We have studied the anchoring of the inflation expectations of households and analysts using ‘non-structured’ methods, which are methods of assessment allowing the examination of individual economic effects or their totality, and which do not involve the construction of a model of the entire economy. Households’ inflation expectations are derived from the data of surveys by FOM (direct estimates and the balance of responses) and Rosstat, while analysts’ expectations are assumed to be their inflation forecasts collected by Bloomberg and the HSE Centre of Development Institute.

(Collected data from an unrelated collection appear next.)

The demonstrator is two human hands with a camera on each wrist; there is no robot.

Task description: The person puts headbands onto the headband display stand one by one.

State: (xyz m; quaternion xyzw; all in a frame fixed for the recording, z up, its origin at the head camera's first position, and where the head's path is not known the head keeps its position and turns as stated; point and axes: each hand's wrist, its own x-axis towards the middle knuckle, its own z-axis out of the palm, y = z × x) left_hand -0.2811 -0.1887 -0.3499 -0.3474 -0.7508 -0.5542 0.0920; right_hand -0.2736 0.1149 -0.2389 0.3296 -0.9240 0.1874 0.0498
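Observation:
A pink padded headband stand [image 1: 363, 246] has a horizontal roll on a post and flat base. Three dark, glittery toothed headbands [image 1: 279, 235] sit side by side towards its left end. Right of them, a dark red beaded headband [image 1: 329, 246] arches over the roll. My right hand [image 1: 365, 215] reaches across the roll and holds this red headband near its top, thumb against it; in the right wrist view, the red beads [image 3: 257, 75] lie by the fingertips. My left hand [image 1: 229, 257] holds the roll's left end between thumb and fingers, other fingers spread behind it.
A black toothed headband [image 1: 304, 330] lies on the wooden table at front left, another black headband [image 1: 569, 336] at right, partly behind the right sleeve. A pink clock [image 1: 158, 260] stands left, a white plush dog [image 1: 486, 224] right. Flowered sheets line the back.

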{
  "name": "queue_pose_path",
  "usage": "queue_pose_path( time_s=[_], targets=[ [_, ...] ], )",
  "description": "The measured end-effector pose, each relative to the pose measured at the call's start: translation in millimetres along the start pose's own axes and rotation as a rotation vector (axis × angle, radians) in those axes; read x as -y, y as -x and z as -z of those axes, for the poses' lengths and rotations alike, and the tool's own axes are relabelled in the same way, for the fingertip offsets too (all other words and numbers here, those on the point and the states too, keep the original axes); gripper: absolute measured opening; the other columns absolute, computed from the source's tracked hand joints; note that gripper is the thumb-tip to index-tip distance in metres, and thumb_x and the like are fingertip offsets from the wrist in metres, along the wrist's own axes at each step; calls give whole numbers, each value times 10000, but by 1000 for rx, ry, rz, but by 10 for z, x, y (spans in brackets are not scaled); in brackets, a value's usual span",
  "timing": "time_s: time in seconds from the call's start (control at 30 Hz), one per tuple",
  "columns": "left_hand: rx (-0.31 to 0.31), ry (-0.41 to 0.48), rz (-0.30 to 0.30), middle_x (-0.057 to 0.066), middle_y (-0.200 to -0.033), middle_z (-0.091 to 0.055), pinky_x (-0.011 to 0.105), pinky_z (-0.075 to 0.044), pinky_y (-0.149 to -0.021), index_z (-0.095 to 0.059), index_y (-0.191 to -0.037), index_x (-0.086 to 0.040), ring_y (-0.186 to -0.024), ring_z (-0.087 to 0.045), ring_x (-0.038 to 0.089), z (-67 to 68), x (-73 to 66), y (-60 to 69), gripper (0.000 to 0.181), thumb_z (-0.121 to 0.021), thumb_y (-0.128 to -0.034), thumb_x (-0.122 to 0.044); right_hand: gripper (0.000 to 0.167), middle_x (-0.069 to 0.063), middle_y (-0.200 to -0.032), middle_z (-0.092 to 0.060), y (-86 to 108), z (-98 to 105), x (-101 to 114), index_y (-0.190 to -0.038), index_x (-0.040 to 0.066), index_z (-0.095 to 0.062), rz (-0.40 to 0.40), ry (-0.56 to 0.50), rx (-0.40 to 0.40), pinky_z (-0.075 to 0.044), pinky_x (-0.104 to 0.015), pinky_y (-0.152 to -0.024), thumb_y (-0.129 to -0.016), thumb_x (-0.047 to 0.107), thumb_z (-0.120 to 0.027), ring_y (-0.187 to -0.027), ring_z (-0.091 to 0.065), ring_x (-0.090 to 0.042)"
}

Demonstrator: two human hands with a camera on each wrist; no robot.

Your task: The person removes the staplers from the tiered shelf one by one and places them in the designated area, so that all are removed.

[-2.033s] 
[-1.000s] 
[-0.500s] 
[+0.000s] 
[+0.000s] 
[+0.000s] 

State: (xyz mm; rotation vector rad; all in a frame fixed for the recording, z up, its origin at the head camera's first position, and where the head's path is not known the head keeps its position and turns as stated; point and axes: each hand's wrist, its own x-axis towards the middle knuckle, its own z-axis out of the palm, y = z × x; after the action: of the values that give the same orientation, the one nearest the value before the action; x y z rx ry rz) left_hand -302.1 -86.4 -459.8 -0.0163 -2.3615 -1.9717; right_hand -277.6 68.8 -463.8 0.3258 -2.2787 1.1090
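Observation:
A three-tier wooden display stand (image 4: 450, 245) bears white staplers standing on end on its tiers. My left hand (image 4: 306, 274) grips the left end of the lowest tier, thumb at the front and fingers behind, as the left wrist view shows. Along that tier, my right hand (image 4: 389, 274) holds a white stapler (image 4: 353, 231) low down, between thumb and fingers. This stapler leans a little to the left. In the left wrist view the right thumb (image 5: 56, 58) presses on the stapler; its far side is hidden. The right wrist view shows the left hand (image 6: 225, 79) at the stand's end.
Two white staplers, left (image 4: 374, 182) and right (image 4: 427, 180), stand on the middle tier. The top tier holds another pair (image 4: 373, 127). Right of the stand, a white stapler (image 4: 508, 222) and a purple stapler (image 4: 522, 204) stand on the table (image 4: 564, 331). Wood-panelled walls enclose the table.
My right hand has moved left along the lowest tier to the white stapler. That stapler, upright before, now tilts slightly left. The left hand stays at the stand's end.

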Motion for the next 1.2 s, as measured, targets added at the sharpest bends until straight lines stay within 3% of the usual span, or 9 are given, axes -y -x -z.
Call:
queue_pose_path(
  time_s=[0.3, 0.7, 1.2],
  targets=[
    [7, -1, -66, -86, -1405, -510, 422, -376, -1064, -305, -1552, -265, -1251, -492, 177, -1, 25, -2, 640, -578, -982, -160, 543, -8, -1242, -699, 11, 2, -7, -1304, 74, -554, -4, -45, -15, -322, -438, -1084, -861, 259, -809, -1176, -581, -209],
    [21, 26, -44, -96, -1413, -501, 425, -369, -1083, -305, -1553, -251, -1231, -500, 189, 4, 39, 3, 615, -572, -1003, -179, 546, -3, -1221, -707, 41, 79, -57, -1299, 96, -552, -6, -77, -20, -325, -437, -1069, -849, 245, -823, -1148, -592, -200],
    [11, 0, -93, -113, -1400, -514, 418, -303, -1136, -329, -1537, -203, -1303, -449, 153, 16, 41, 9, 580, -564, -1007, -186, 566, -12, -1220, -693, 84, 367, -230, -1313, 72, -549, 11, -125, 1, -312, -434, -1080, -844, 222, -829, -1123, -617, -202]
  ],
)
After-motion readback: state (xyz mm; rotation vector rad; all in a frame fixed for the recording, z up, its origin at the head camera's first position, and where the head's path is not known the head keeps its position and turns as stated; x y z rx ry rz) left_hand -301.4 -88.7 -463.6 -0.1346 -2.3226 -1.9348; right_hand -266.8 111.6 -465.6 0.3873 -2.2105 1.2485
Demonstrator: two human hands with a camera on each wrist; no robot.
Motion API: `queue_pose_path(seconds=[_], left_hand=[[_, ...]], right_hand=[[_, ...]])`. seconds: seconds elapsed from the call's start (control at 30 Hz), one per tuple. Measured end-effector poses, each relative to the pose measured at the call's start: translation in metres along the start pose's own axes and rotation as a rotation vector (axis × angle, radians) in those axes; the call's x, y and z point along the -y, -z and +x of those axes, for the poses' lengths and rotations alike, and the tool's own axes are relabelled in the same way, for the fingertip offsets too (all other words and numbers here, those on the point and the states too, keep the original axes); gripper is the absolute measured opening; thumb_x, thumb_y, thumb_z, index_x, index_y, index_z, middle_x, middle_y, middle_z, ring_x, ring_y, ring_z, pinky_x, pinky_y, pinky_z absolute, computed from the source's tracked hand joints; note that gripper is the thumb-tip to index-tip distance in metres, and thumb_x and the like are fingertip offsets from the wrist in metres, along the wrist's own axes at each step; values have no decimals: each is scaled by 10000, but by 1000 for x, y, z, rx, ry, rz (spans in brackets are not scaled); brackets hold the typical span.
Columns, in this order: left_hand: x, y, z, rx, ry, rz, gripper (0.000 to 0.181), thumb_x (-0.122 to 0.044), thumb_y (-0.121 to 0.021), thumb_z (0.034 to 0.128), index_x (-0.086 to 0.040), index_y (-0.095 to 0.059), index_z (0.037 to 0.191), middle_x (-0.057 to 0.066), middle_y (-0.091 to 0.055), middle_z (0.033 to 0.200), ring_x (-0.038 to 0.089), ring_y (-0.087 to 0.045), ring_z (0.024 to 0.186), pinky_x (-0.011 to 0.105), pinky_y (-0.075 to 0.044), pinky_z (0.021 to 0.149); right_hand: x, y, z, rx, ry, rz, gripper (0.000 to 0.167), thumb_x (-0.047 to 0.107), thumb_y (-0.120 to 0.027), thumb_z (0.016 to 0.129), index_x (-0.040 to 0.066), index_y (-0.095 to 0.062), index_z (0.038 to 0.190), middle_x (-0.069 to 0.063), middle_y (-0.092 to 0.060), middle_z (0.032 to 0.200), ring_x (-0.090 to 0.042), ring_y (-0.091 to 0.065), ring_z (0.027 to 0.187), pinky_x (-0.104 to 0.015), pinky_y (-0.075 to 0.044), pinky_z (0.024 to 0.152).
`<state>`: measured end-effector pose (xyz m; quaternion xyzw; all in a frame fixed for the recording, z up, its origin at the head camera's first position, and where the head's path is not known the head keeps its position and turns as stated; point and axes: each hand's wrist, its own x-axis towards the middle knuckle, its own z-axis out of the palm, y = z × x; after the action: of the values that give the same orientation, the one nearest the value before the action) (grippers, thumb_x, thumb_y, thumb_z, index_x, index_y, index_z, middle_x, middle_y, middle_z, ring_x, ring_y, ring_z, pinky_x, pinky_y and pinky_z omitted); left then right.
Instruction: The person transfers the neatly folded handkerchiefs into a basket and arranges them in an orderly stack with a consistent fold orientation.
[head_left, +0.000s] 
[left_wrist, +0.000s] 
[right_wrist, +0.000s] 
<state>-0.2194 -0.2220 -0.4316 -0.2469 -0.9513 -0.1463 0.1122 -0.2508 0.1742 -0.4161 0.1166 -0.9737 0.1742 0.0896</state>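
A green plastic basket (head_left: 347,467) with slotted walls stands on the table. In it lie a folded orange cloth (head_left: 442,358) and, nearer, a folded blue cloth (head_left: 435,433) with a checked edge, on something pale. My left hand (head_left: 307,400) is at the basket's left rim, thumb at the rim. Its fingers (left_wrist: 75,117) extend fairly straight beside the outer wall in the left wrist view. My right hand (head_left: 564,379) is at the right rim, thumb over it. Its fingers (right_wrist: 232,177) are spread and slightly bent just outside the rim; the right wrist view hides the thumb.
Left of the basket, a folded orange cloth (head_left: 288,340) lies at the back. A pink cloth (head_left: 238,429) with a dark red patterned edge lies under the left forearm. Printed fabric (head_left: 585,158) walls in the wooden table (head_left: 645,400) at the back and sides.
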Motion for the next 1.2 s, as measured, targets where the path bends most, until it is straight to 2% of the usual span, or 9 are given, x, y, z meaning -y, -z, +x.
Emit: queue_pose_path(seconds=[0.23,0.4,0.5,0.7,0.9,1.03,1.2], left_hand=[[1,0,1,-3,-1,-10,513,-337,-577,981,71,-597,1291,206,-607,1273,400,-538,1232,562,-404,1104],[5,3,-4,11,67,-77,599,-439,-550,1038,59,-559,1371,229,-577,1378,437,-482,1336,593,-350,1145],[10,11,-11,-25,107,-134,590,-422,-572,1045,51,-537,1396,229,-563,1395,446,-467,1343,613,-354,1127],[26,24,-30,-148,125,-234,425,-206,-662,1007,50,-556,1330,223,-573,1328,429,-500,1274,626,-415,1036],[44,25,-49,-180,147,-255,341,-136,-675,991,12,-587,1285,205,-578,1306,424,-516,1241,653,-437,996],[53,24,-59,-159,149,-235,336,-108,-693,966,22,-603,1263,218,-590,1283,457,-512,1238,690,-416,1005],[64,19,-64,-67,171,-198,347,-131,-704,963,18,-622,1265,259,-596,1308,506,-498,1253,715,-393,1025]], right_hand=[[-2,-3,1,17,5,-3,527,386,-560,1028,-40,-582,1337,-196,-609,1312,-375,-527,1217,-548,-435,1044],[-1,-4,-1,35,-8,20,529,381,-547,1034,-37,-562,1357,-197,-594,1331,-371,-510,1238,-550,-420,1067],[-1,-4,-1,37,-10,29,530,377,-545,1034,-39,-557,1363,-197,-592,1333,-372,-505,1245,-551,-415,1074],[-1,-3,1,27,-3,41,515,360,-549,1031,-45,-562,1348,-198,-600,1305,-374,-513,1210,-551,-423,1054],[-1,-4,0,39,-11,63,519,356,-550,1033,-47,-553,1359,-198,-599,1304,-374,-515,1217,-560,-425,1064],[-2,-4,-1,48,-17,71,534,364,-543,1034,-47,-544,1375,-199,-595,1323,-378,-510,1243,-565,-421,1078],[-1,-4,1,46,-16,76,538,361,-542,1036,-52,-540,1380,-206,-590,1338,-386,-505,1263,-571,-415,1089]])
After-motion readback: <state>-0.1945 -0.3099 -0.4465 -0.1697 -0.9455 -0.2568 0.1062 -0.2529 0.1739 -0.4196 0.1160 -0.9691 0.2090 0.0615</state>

The calculations show that analysts’ inflation expectations have been anchored since the inflation target was reached in 2017. Over this period, they have been close to the 4% target and insensitive to short-term inflation factors.

In contrast, households’ inflation expectations have been unanchored throughout the entire period of the survey. Their movements have been shaped by the prices of marker commodities, most of all of medical and fast-moving goods, as well as certain economic and social events, which did not actually involve any meaningful consequences for prices. Households’ inflation expectations continue to be highly dependent on current inflation and the ruble exchange rate (in crisis episodes). For example, in 2016–2018, households’ expectations abated on the back of slowing inflation, while the indicators of anchoring did not improve. Therefore, such changes cannot be interpreted as a shift towards anchoring.

In general, we believe that the Bank of Russia’s experience in inflation targeting points to considerable progress in anchoring inflation expectations. However, households’ expectations continue to be unanchored, while the risks of inflation expectations becoming unanchored among other economic agents remain.

The anchoring of inflation expectations achieved so far makes it possible to pursue countercyclical monetary policy only to a limited extent. In these conditions, it is important to keep the targets and general approaches to conducting monetary policy unchanged, while improving it and responding promptly  to emerging challenges.